Required action: Copy out the full data exactly as given; pictures should not be included.

Input data:
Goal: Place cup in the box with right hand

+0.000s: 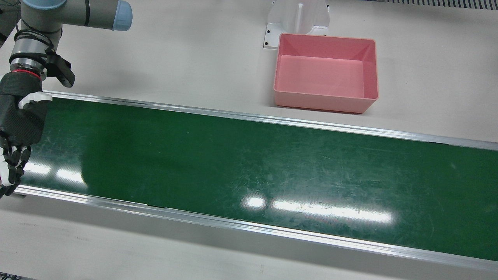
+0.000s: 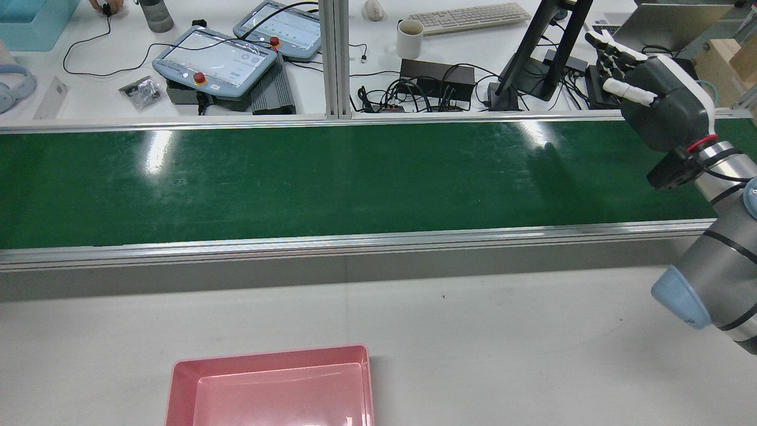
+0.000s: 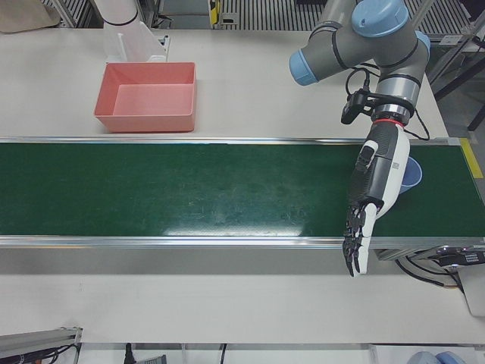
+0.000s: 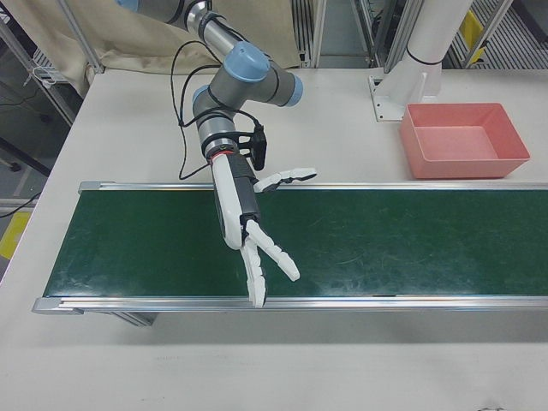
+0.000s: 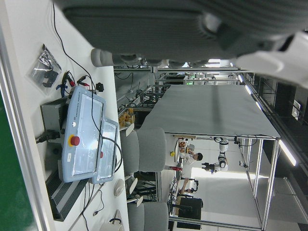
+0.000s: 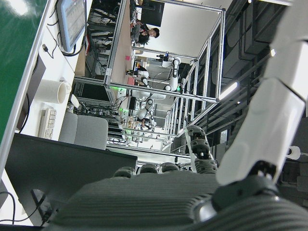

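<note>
The right hand point(image 4: 244, 227) hangs empty, fingers splayed, above one end of the green belt point(image 4: 385, 244), whose long run is bare between its metal rails. The pink box point(image 4: 467, 168) sits empty off the belt's far edge. The pale blue cup point(image 3: 411, 176) stands at the opposite end, half hidden behind the outstretched, empty left hand point(image 3: 375, 182)

Right hand point(image 4: 248, 224) extended flat, fingers point(image 4: 276, 251) splayed toward 5 o'clock, empty. Left hand point(image 5: 192, 29) barely seen, state unclear.
</note>
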Tool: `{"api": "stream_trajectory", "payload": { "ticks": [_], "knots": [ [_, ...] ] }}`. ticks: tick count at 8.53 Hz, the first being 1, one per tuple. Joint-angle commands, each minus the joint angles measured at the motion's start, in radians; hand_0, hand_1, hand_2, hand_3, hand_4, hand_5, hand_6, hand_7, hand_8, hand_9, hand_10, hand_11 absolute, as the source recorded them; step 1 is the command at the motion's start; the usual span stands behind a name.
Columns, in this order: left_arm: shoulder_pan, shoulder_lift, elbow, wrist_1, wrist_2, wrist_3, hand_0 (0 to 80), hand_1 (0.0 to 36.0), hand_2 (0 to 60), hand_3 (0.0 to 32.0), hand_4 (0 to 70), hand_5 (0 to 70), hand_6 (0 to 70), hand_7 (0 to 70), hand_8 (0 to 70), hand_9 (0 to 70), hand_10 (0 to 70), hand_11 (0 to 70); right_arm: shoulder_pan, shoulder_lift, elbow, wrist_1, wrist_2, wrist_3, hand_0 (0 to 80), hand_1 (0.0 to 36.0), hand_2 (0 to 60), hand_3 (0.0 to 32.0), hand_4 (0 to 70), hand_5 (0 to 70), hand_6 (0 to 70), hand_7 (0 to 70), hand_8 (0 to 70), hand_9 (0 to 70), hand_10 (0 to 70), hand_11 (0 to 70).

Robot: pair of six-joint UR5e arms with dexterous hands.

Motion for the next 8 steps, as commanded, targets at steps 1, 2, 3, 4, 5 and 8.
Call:
{"api": "stream_trajectory", "payload": {
  "ticks": [1, 2, 3, 4, 5, 8],
  "knots": [
    [0.0, 0.0, 0.0, 0.0, 0.0, 0.0, 0.0, 0.0, 0.0, 0.0, 0.0, 0.0, 0.0, 0.0, 0.0, 0.0, 0.0, 0.0, -0.001, -0.01, -0.004, -0.001, -0.002, -0.006, 48.0, 15.8, 3.1, 0.0, 0.0, 3.7, 0.0, 0.0, 0.0, 0.0, 0.0, 0.0],
    [0.0, 0.0, 0.0, 0.0, 0.0, 0.0, 0.0, 0.0, 0.0, 0.0, 0.0, 0.0, 0.0, 0.0, 0.0, 0.0, 0.0, 0.0, -0.004, -0.008, -0.019, 0.001, -0.001, -0.009, 48.3, 16.8, 7.2, 0.0, 0.0, 3.9, 0.0, 0.0, 0.0, 0.0, 0.0, 0.0],
    [0.0, 0.0, 0.0, 0.0, 0.0, 0.0, 0.0, 0.0, 0.0, 0.0, 0.0, 0.0, 0.0, 0.0, 0.0, 0.0, 0.0, 0.0, -0.006, -0.011, -0.02, -0.005, -0.001, -0.013, 49.3, 18.7, 10.0, 0.0, 0.0, 4.4, 0.0, 0.0, 0.0, 0.0, 0.0, 0.0],
    [0.0, 0.0, 0.0, 0.0, 0.0, 0.0, 0.0, 0.0, 0.0, 0.0, 0.0, 0.0, 0.0, 0.0, 0.0, 0.0, 0.0, 0.0, -0.001, -0.013, -0.017, -0.007, -0.001, -0.026, 47.2, 16.0, 7.9, 0.0, 0.0, 3.5, 0.0, 0.0, 0.0, 0.0, 0.0, 0.0],
    [0.0, 0.0, 0.0, 0.0, 0.0, 0.0, 0.0, 0.0, 0.0, 0.0, 0.0, 0.0, 0.0, 0.0, 0.0, 0.0, 0.0, 0.0, 0.011, -0.013, -0.014, -0.011, -0.004, -0.047, 47.7, 15.1, 2.6, 0.0, 0.0, 3.5, 0.0, 0.0, 0.0, 0.0, 0.0, 0.0],
    [0.0, 0.0, 0.0, 0.0, 0.0, 0.0, 0.0, 0.0, 0.0, 0.0, 0.0, 0.0, 0.0, 0.0, 0.0, 0.0, 0.0, 0.0, 0.068, -0.057, -0.007, -0.011, -0.005, -0.147, 49.5, 13.1, 0.0, 0.0, 0.0, 3.6, 0.0, 0.0, 0.0, 0.0, 0.0, 0.0]
  ]
}}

Result below:
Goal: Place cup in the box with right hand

+0.000s: 
+0.000s: 
+0.000s: 
+0.000s: 
+0.000s: 
+0.000s: 

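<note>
The right hand point(image 4: 244, 227) hangs empty, fingers splayed, above one end of the green belt point(image 4: 385, 244), whose long run is bare between its metal rails. The pink box point(image 4: 467, 168) sits empty off the belt's far edge. The pale blue cup point(image 3: 411, 176) stands at the opposite end, half hidden behind the outstretched, empty left hand point(image 3: 375, 182)

Right hand point(image 4: 248, 224) extended flat, fingers point(image 4: 276, 251) splayed toward 5 o'clock, empty. Left hand point(image 5: 192, 29) barely seen, state unclear.
</note>
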Tool: `{"api": "stream_trajectory", "payload": { "ticks": [_], "knots": [ [_, ...] ] }}`. ticks: tick count at 8.53 Hz, the first being 1, one per tuple. Joint-angle commands, each minus the joint angles measured at the motion's start, in radians; hand_0, hand_1, hand_2, hand_3, hand_4, hand_5, hand_6, hand_7, hand_8, hand_9, hand_10, hand_11 absolute, as the source recorded them; step 1 is the command at the motion's start; the usual span stands behind a name.
Columns, in this order: left_arm: shoulder_pan, shoulder_lift, elbow, wrist_1, wrist_2, wrist_3, hand_0 (0 to 80), hand_1 (0.0 to 36.0), hand_2 (0 to 60), hand_3 (0.0 to 32.0), hand_4 (0 to 70), hand_5 (0 to 70), hand_6 (0 to 70), hand_7 (0 to 70), hand_8 (0 to 70), hand_9 (0 to 70), hand_10 (0 to 70), hand_11 (0 to 70); right_arm: shoulder_pan, shoulder_lift, elbow, wrist_1, wrist_2, wrist_3, hand_0 (0 to 80), hand_1 (0.0 to 36.0), hand_2 (0 to 60), hand_3 (0.0 to 32.0), hand_4 (0 to 70), hand_5 (0 to 70), hand_6 (0 to 70), hand_7 (0 to 70), hand_8 (0 to 70), hand_9 (0 to 70), hand_10 (0 to 70), hand_11 (0 to 70).

Robot: pair of six-joint UR5e arms with dexterous hands.

Motion for the next 8 steps, as commanded, targets at steps 1, 2, 3, 4, 5 and 8.
Call:
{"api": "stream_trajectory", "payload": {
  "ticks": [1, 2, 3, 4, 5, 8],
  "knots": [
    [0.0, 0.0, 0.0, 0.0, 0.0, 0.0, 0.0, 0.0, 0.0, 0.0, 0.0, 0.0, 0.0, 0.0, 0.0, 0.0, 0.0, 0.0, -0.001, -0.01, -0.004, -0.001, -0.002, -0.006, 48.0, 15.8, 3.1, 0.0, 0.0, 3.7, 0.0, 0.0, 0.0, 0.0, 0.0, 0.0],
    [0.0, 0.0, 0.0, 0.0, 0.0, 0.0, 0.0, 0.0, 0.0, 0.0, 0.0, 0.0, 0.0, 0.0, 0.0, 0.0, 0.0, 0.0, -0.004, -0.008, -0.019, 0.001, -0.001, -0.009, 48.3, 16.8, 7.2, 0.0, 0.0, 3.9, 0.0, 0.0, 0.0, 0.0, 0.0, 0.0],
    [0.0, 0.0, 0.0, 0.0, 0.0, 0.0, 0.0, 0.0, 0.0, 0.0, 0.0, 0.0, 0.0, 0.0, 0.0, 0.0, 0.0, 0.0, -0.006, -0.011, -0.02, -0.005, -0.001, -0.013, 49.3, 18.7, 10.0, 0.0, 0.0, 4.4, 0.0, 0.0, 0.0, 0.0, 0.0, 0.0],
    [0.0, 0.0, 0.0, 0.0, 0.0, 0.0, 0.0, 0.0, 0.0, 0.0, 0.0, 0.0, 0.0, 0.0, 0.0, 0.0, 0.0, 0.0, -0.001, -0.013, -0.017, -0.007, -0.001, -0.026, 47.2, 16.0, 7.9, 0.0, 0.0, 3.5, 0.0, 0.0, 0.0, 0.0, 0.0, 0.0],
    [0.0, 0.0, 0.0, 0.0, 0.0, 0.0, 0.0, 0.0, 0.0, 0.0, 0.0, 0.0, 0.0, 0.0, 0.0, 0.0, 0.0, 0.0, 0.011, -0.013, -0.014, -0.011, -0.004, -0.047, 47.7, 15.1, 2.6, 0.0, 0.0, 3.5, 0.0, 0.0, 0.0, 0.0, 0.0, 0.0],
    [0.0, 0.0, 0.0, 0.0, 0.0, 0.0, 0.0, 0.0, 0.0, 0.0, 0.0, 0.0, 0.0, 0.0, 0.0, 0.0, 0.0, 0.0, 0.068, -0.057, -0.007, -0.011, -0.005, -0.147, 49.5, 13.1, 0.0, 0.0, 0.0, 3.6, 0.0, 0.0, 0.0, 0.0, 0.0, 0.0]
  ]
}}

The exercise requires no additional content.